Again, with this theme of not distinguishing between the hardware or network, and the software that's running on it.

An open Internet is not a space in which the likes of Facebook and Google hold total control. An open Internet is one in which people like you and me have choice. Choice of social network. Choice of email provider. Choice of news outlet.

An open Internet is defined by the choices we, as consumers, make. If everyone decides to use Facebook, then the Internet will then be subsequently dominated by Facebook. However, decentralised options do exist (also this) - and are increasing in popularity. Under a decentralised system, no 1 company has control over everyone's data, how it's processed, and who sees what.

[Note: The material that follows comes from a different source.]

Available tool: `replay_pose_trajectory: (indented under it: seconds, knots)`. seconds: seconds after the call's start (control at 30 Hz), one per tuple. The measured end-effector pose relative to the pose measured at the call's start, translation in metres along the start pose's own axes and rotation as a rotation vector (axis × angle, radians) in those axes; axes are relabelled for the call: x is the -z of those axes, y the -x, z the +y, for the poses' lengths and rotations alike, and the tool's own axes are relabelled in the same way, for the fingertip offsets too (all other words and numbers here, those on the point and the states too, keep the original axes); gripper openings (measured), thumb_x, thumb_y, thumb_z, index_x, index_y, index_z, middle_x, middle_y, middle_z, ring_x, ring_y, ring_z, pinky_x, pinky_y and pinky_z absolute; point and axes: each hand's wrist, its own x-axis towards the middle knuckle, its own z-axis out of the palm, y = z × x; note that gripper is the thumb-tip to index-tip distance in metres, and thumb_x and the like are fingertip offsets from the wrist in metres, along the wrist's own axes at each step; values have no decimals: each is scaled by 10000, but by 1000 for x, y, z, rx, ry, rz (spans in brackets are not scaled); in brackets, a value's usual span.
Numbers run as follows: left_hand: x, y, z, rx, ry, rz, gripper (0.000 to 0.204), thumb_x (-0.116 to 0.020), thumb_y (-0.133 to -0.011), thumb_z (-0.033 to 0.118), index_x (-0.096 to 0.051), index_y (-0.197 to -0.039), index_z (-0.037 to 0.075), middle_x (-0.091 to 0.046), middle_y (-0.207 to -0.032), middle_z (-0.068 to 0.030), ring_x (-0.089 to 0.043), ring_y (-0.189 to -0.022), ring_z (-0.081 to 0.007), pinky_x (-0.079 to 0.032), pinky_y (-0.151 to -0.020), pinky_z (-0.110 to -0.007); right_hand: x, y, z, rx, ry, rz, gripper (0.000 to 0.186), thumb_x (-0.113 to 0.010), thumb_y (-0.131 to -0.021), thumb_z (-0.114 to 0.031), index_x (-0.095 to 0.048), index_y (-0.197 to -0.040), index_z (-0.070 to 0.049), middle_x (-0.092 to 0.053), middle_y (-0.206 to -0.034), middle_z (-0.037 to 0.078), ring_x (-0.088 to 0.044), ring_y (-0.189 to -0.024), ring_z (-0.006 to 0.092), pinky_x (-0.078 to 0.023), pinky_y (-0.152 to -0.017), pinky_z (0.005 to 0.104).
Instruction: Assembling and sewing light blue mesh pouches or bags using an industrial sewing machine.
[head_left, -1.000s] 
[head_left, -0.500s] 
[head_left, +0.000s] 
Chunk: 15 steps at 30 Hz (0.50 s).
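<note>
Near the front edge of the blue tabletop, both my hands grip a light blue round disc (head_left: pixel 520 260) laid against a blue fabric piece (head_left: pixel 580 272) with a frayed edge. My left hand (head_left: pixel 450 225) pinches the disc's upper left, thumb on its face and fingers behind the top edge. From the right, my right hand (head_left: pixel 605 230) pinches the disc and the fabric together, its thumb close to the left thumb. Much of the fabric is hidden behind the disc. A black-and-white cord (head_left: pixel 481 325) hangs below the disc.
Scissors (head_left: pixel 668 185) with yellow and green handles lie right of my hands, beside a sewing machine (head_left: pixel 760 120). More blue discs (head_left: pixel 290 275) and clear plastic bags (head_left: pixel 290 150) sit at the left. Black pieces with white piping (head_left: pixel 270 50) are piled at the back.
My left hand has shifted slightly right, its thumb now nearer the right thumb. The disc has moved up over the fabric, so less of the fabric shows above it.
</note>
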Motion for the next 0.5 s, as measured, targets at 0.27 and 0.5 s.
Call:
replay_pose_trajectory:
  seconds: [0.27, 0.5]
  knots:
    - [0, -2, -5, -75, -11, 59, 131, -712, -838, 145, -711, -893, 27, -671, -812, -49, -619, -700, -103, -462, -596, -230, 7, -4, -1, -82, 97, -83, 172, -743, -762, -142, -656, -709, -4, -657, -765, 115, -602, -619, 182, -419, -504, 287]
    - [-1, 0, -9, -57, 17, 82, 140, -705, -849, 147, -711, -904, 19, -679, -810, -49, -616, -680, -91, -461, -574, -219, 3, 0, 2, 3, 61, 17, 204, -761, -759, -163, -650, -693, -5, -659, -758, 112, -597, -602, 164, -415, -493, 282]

While the obvious solution here is to simply 'block' misinformation and illegal content, it's not an easy one to implement, and it certainly comes with serious moral and ethical implications. How do we decide what is 'illegal' and what is 'legal'? How do we tell if a news article is 'real', or 'fake'? With over 10 million requests / second to CloudFlare alone, that's certainly far too much data flying around the Internet to handle manually.

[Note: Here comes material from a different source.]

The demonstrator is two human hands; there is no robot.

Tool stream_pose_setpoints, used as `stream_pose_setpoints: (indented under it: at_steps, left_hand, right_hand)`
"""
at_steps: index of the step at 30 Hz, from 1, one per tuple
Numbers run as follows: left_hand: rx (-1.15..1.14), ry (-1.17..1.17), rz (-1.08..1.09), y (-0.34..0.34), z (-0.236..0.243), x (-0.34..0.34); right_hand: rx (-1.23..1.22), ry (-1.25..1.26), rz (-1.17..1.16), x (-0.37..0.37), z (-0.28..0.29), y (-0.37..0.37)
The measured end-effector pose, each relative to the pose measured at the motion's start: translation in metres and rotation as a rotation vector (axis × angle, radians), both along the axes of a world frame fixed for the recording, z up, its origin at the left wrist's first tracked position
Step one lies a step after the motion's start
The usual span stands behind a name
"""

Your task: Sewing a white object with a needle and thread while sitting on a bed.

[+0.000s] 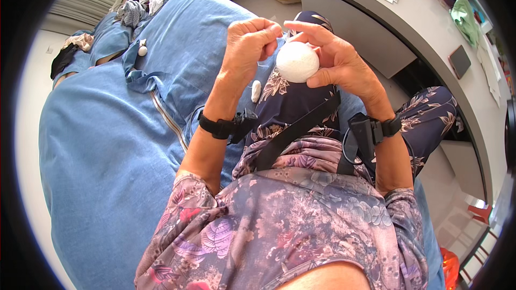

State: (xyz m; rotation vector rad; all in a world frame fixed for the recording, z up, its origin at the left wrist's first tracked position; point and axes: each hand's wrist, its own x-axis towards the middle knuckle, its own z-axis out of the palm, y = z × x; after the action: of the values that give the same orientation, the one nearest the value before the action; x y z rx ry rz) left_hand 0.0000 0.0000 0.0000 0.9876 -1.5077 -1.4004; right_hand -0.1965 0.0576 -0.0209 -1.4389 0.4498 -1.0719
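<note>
White ball [297,63] sits between the right hand's [346,63] thumb and fingers

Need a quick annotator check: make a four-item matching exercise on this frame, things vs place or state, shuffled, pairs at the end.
Things
1. white ball
2. left hand
3. green cloth
4. small elongated white piece

Place or state
A. on the desk
B. fingers curled closed
C. held in the right hand
D. on the blue fabric

Pairs: 1-C, 2-B, 3-A, 4-D
</note>
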Motion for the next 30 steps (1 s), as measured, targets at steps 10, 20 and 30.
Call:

Let's say we built an AI to detect what was legitimate, or implemented a set of rules (say, like a blacklist). What about satire? How do you decide out of the 1.3 billion web servers (not to mention that a single web server is likely to host several websites) which is legitimate, without potentially damaging vital competition to bigger businesses?

No algorithm is going to ever be 100% accurate. With this in mind, utilising such an algorithm would carry the terrible cost of limiting freedom of speech and communication. How can a government, which to my understanding is there to serve and represent the people, in good faith control and limit the freedom of expression of the people it is supposed to represent? There's a huge scope for abuse here, as has been clearly demonstrated by multiple countries around the world.

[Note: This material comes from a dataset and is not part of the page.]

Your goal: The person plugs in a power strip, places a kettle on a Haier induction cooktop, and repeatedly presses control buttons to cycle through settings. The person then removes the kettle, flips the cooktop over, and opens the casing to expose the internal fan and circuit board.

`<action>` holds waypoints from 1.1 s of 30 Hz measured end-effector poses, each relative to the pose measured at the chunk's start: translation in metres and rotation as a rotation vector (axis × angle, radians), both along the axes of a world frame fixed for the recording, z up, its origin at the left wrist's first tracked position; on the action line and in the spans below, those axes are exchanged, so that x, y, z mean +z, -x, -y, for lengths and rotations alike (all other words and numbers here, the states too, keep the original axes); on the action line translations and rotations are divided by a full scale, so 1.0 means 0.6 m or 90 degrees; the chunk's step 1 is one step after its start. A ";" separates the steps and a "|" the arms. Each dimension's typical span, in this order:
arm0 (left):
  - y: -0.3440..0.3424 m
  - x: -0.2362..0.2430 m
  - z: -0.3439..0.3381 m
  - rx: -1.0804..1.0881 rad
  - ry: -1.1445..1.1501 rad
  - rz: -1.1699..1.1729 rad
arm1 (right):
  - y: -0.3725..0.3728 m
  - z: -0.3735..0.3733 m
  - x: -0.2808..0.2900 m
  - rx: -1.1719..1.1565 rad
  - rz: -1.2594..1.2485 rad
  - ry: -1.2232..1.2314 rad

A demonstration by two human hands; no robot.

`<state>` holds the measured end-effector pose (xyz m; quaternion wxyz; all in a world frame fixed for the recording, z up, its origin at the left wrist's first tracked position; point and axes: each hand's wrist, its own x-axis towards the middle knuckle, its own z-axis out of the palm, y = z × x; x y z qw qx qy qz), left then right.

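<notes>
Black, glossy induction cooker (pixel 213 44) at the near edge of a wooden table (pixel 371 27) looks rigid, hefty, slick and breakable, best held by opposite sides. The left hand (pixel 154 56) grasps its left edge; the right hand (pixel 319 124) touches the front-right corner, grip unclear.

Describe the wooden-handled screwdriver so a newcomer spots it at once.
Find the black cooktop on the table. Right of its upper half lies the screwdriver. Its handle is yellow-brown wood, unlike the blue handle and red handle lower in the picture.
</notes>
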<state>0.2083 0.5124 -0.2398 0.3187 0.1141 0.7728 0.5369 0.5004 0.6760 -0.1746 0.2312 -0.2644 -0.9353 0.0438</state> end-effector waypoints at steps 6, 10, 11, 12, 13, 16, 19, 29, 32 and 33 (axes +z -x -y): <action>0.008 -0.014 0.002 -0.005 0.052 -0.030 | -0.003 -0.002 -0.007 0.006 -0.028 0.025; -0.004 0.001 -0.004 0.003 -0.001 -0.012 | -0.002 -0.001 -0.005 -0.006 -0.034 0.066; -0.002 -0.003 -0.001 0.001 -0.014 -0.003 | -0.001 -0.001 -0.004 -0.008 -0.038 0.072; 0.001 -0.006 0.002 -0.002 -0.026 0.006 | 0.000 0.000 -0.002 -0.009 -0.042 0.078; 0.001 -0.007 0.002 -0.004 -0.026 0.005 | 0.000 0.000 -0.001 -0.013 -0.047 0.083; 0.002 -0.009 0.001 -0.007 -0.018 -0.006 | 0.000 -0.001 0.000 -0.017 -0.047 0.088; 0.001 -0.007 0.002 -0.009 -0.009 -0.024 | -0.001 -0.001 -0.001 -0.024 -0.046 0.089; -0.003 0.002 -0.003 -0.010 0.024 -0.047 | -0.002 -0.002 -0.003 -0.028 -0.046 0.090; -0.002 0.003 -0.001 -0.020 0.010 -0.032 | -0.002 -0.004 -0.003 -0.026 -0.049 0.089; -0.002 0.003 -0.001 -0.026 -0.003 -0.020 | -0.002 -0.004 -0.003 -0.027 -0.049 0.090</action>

If blocking doesn't work, then how can we deal with misinformation online? Well, Mozilla seems to have some ideas. The solution is a collective effort: Everything from cross-verification of facts to linking to sources. When writing an article, it's imperative to link to appropriate sources to back up what you're saying. Cross-checking something you read in 1 article with another on a different website helps to ensure you have more sides of the story.

Although governments may claim that internet sovereignty protects its citizens from malware, many fear losing the freedom of the "open internet"

Malware is indeed another serious problem. Again the solution here is not "blocking" content, as malware authors will always find another way (also exhibits b, and c) to deliver their payload.

Again, the solution is in the hands of the people. Keeping systems up-to-date and making use of good password practices all help. Ensuring that device, networks, and software are all secure-by-design is great too (the website I was reading the article on doesn't even implement HTTPS correctly).

The article feels very one-sided. It makes no mention of the other alternative ways I've touched on above, or those tackling the challenges the article talks about in ways that don't harm freedom of expression. In fact, I'd say that it's more of an opinion piece (much like this post), but since it doesn't mention that it is as such, I feel it's rather deceptive.

...one thing is clear – the open internet that its early creators dreamed of is already gone.

Indeed, the early vision of the Internet has changed drastically as it's grown. However, your personal data belongs to you, so you've got the power to choose who processes it.